What needs to be done -
Which lines in the data below contain the word "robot"? Copy each of them.

[Opening Source information section]

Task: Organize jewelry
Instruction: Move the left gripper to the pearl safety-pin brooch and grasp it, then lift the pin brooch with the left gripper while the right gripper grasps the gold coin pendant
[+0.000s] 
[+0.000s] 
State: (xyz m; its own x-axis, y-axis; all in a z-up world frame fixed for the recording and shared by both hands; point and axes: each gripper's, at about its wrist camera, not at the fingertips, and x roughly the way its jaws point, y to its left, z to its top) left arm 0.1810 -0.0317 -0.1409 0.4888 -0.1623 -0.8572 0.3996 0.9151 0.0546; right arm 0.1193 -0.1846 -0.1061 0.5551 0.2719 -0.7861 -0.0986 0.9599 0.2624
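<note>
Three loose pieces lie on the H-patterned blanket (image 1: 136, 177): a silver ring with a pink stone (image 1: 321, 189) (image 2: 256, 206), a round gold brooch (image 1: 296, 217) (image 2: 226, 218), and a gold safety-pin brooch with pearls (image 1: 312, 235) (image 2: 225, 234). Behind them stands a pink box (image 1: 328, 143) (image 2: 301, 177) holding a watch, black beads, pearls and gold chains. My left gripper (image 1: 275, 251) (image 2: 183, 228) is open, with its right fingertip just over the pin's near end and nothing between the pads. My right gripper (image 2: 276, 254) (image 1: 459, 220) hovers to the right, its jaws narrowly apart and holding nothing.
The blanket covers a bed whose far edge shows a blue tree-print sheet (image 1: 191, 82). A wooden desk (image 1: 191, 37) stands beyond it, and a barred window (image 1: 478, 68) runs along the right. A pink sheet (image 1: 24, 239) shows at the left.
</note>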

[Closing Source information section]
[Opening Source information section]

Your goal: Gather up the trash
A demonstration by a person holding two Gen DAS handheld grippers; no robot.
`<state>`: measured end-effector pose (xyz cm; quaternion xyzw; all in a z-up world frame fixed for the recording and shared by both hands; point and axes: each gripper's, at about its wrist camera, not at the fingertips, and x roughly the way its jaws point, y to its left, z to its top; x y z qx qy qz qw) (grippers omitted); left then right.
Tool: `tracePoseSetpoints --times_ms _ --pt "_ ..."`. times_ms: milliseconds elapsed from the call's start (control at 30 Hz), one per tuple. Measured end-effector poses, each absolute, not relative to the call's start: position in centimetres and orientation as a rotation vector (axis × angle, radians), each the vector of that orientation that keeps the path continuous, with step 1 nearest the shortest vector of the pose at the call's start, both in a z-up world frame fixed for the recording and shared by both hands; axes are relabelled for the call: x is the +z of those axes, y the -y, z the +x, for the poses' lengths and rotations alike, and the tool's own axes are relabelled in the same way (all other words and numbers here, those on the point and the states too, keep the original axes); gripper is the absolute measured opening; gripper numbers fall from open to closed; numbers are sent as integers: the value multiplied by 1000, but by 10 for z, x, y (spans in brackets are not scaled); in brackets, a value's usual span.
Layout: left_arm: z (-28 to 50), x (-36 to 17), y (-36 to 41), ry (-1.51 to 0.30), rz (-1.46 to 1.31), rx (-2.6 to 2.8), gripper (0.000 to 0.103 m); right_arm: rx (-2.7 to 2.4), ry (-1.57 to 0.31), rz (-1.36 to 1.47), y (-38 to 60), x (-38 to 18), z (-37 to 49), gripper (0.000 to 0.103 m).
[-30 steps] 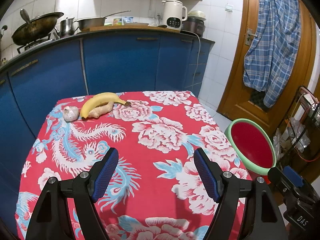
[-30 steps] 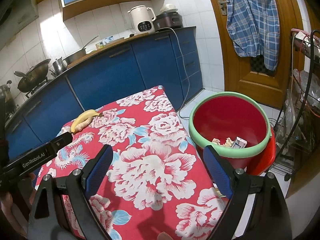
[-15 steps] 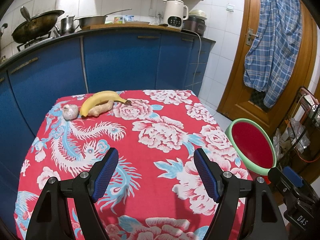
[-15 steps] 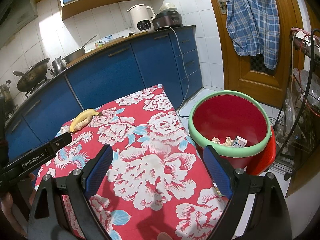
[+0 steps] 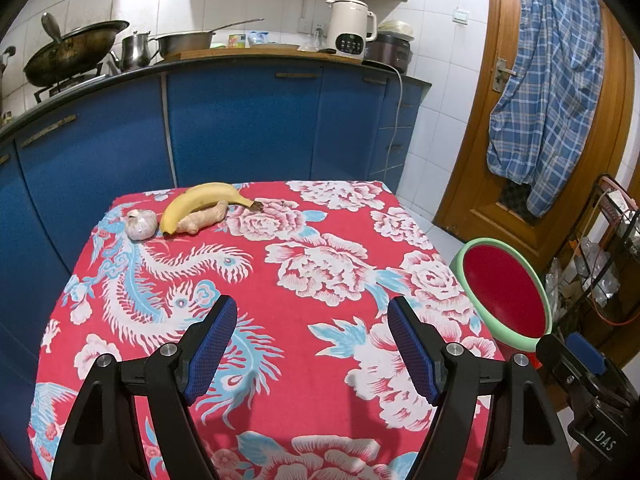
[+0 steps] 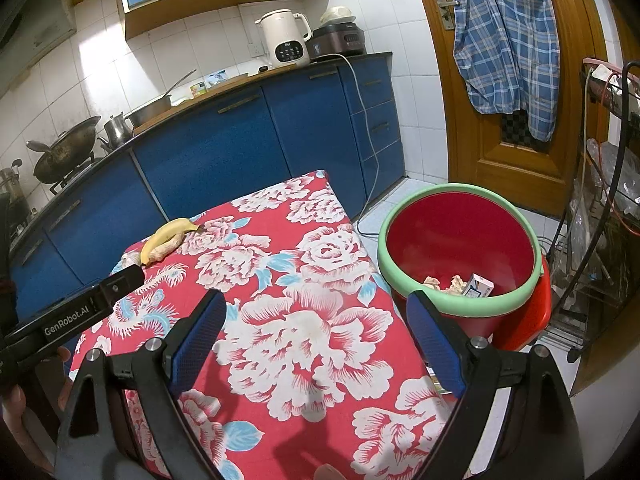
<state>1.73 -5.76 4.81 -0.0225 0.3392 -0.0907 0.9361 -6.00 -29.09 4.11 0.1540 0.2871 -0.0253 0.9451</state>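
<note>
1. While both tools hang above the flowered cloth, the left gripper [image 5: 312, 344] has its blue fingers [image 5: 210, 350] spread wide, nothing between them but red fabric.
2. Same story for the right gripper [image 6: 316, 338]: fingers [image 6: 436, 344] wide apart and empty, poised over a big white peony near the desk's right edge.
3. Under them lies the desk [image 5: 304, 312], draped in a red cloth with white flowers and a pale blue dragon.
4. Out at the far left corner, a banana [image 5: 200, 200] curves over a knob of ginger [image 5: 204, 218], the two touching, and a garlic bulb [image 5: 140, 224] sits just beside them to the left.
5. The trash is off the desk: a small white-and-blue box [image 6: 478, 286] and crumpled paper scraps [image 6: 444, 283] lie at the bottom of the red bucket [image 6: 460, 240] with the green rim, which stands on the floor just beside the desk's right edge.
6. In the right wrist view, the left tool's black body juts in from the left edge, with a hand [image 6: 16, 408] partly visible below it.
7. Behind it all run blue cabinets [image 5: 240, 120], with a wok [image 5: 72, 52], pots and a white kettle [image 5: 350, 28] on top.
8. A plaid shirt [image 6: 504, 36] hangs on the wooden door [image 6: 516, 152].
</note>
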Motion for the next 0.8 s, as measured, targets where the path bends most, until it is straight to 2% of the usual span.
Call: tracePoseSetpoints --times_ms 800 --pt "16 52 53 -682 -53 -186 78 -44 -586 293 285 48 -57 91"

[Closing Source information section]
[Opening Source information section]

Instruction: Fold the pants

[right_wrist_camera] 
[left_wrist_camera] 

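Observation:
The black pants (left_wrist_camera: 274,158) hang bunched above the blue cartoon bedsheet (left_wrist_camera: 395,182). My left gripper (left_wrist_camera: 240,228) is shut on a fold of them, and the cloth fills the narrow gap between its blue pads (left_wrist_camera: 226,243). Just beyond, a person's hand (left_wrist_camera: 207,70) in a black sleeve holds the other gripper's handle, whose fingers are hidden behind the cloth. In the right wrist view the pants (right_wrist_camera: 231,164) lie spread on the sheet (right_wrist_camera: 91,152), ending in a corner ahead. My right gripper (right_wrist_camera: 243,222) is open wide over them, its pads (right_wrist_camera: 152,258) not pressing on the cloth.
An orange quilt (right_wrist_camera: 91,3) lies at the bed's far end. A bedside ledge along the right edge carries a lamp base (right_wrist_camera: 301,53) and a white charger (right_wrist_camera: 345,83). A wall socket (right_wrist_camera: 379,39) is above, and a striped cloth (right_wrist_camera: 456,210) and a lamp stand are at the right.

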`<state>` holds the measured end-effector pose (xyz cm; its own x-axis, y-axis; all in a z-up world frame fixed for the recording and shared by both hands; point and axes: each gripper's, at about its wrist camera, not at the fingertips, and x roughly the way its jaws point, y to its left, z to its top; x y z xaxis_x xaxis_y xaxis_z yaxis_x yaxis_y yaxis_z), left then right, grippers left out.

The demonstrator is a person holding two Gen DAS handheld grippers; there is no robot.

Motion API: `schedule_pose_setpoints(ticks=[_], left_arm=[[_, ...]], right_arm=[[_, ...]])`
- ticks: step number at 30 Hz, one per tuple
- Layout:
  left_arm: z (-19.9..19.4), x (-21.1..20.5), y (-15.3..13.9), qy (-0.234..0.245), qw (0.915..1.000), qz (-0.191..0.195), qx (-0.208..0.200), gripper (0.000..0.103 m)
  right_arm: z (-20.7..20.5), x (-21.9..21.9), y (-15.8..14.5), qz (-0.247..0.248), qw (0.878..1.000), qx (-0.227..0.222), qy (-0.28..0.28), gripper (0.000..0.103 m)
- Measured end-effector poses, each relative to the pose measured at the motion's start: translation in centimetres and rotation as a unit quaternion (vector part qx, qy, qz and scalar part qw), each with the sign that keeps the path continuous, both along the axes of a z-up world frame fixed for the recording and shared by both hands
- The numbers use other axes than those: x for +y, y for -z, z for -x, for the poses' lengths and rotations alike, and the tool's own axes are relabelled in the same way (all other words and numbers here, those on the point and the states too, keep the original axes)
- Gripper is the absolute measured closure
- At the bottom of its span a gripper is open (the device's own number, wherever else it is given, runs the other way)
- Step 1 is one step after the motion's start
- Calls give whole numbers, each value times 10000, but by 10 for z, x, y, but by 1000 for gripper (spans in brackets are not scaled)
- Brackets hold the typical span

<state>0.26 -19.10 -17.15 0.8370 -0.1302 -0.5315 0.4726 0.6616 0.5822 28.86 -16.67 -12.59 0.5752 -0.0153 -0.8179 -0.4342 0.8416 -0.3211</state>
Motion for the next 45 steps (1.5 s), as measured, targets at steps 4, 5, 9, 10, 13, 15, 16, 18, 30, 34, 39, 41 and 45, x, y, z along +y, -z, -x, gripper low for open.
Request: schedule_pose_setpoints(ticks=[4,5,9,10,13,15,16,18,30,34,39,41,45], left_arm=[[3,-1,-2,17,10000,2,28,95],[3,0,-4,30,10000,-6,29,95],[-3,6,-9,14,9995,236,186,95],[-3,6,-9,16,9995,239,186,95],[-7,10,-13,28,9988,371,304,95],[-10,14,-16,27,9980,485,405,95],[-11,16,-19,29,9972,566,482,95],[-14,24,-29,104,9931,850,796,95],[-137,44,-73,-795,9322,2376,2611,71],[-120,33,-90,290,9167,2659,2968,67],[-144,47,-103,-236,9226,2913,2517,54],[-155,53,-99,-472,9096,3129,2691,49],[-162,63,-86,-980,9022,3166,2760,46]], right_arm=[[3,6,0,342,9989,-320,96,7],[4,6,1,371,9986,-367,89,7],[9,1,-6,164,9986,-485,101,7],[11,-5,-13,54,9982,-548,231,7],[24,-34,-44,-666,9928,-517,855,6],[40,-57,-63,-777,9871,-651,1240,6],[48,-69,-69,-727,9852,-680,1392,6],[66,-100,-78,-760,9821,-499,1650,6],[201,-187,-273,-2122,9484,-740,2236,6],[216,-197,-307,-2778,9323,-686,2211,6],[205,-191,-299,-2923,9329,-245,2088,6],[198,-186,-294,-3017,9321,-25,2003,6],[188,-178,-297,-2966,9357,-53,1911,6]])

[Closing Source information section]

Task solution -
A demonstration by a person holding two Gen DAS handheld grippers; no robot.
The demonstrator is a person holding two Gen DAS handheld grippers; there is no robot.

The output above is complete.